After a while the knock-knock light went on beside the airlock. That should have startled me—we don’t get much company—but I paid no mind, lost in zero-gee dance and in Raoul’s genius, and a little in my own in hiring him. The lock cycled and opened to admit Tom McGillicuddy—which should have startled hell out of me. I’d had no idea he was thinking of coming up to visit, and since he hadn’t been on the scheduled elevator I’d just put Yeng and DuBois on, he must have taken a very expensive special charter to get here. Which implied disaster.

But I was in a warm fog, lost in the dance, perhaps a little hypnotized by the sparkling of Raoul’s grape-juice, tomato-juice and lime-jello kaleidoscope. I may not even have nodded hello to Tom, and I know I was not even remotely surprised by what he did, then.

He joined us.

With no hesitation, casting away the velcro slippers he’d brought from the airlock’s dressing chamber, he stepped off into thick air and joined us within the sphere, using Raoul’s guy wires to position himself so that our triangle pattern became a square. And then he danced with us, picking up our patterns and the rhythm of the music.
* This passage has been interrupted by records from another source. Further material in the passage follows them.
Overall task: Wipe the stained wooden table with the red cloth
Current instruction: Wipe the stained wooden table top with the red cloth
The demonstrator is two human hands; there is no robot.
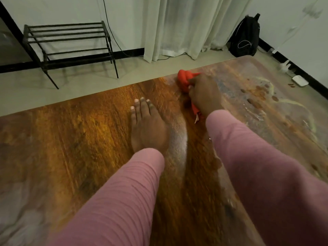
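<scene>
Nearest my camera are two pink sleeves, the left sleeve (115, 201) and the right sleeve (257, 166), both reaching forward over the wooden tabletop (71, 139). The red cloth (185, 80) is my reference for everything else. It sits bunched on the tabletop close to the far edge, and the right hand (204, 94) grips it with fingers curled round the bundle. A tail of the fabric trails out under the wrist toward me.

On the near side of the cloth and a little to its left, the left hand (147, 126) lies flat on the wood, fingers straight and together, holding nothing. Between that hand and the right sleeve I see a pale, dull streak (179, 139) running toward me from just below the cloth.

To the right of the cloth the wood looks cloudy. There I make out brown stains (260, 93) with pale yellowish rings around them.

Beyond the cloth the floor begins. Far to the cloth's left stands a black metal rack (69, 43). Straight behind the cloth hangs a white curtain (186, 23). Behind the cloth and to its right a black backpack (245, 38) leans in the corner. Farther right of the cloth a small white object (300, 80) lies on the floor; I cannot tell what it is.
</scene>
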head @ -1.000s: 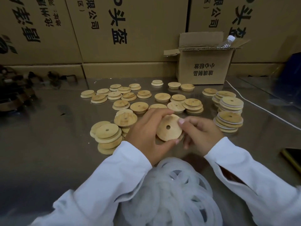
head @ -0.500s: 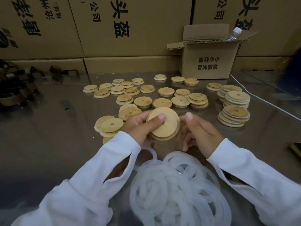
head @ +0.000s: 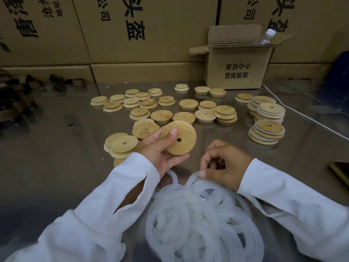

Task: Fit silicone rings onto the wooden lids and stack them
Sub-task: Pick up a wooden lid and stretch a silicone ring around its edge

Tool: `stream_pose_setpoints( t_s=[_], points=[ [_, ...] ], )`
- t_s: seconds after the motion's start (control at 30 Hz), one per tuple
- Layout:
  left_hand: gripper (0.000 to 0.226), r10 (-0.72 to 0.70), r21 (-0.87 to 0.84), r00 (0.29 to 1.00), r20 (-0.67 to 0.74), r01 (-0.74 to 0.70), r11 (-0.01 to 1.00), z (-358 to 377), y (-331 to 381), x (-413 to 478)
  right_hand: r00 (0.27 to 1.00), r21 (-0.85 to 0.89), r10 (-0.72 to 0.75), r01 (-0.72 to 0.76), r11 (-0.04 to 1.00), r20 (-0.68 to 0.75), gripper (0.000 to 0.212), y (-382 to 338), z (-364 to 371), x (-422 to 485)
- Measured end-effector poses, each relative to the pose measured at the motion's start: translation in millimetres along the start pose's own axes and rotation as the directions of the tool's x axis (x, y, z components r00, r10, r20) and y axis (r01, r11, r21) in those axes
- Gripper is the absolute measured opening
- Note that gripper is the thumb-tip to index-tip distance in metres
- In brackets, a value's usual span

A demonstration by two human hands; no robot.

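- Cartons [head: 151, 25] with printed lettering stand in a wall along the table's [head: 47, 167] far edge.
- An open box [head: 238, 69] stands at the far edge, right of the middle, and a bottle [head: 265, 36] pokes out of its top.
- Rings [head: 204, 224] – white and translucent – lie in a tangled pile at the near edge, between the two sleeves.
- Loose lids [head: 162, 116] lie scattered across the middle of the table, some overlapping.
- Stacks [head: 268, 118] of lids with white rings between the layers stand towards the right edge.
- The left hand [head: 160, 150] grips one lid [head: 179, 138] above the table. The thumb is on its face and the fingers are beneath, so its centre hole shows.
- The right hand [head: 226, 167] is curled at the pile's far side – it seems to pinch a ring [head: 194, 178], though blur hides the contact.
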State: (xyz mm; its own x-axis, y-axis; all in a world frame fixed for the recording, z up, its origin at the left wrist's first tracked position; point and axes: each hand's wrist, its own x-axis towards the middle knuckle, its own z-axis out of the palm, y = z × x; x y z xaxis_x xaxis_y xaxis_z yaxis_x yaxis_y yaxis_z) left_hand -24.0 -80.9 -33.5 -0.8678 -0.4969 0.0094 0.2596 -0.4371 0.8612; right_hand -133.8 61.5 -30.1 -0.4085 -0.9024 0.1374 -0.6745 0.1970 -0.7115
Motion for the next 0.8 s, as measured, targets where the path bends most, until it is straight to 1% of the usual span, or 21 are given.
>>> stream_pose_setpoints(
  t_s=[0.07, 0.13, 0.17, 0.23, 0.3, 0.37, 0.47, 0.53, 0.57, 0.67, 0.8],
  points=[
    [0.025, 0.009, -0.003, 1.000, -0.019, -0.009, 1.000, -1, 0, 1, 0.990, 0.108, -0.071, 0.084, 0.991, -0.121, 0.023, -4, -1, 1],
    [0.024, 0.007, -0.004, 1.000, -0.027, -0.007, 1.000, -1, 0, 1, 0.939, 0.191, -0.157, 0.222, 0.956, -0.304, 0.023, -8, -4, 1],
    [0.023, 0.000, 0.006, 1.000, -0.027, 0.000, 1.000, -1, -1, 1, 0.908, 0.235, -0.179, 0.281, 0.930, -0.379, 0.020, -9, -6, 1],
    [0.021, -0.021, 0.024, 1.000, -0.020, 0.022, 0.999, 0, -2, 0, 0.875, 0.332, -0.169, 0.342, 0.879, -0.453, 0.009, -13, -5, 0],
    [0.027, -0.047, 0.014, 0.999, -0.006, 0.047, 0.999, 4, -3, 0, 0.877, 0.391, -0.125, 0.330, 0.859, -0.464, 0.009, -16, -2, 0],
    [0.034, -0.082, -0.002, 0.997, 0.008, 0.082, 0.997, 8, -3, -2, 0.879, 0.405, -0.083, 0.298, 0.864, -0.470, 0.015, -17, 3, 1],
    [0.041, -0.144, -0.021, 0.989, 0.030, 0.145, 0.989, 13, -3, -3, 0.873, 0.428, -0.032, 0.270, 0.862, -0.487, 0.016, -20, 6, 1],
    [0.045, -0.170, -0.001, 0.984, 0.050, 0.170, 0.985, 14, -4, -4, 0.864, 0.434, -0.005, 0.258, 0.863, -0.504, 0.017, -22, 6, 1],
    [0.044, -0.164, 0.032, 0.985, 0.061, 0.162, 0.986, 14, -4, -4, 0.858, 0.432, 0.004, 0.254, 0.866, -0.513, 0.017, -22, 5, 1],
    [0.032, -0.104, 0.164, 0.989, 0.104, 0.086, 0.983, 15, -8, -9, 0.845, 0.413, 0.008, 0.252, 0.875, -0.534, 0.017, -24, 5, 1],
    [0.029, -0.075, 0.239, 0.991, 0.113, 0.046, 0.970, 16, -11, -13, 0.854, 0.377, -0.020, 0.250, 0.892, -0.520, 0.019, -24, 4, 0]
  ],
)
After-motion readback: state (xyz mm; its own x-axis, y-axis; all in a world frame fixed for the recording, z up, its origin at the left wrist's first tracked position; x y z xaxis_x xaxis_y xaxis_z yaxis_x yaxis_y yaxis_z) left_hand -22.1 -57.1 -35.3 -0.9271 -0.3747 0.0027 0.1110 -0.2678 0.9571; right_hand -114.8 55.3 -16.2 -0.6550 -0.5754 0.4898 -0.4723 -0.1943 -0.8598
He did a creditable job. He was in damned good shape for someone who’d been doing all our paperwork—but infinitely more important (for terrestrial physical fitness is so useless in space), he was clearly functioning without a local vertical, and enjoying it.

Now I was startled, to my bones, but I kept pokerfaced and continued dancing, trying not to let Tom catch me watching. Across the sphere Norrey did likewise—and Linda, above, seemed genuinely oblivious.

Startled? I was flabbergasted. The single factor that had washed out sixteen students out of seventeen was the same thing that washed out Skyfac construction men, the same thing that had troubled eight of the nine Skylab crewmen back when the first experiments with zero-gee life had been made: inability to live without a local vertical.

If you bring a goldfish into orbit (the Skylab crew did), it will flounder helplessly in its globe of water. Show the fish an apparent point of reference, place a flat surface against its water-sphere (which will then form a perfect hemisphere thereon quite naturally), and the fish will decide that the plane surface is a stream bed, aligning its body perpendicularly. Remove the plate, or add a second plate (no local vertical or too many), and the goldfish will soon die, mortally confused. Skylab was purposely built to have three different local verticals in its three major modules, and eight out of nine crewmen faithfully and chronically adjusted to a module’s local vertical as they entered it, without conscious thought. Traveling all the way through all three in one jaunt gave them headaches; they hated the docking adapter which was designed to have no local vertical at all. It is physically impossible to get dizzy in zero gee, but they said they felt dizzy any time they were prevented from coming into focus with a defined “floor” and “walls.”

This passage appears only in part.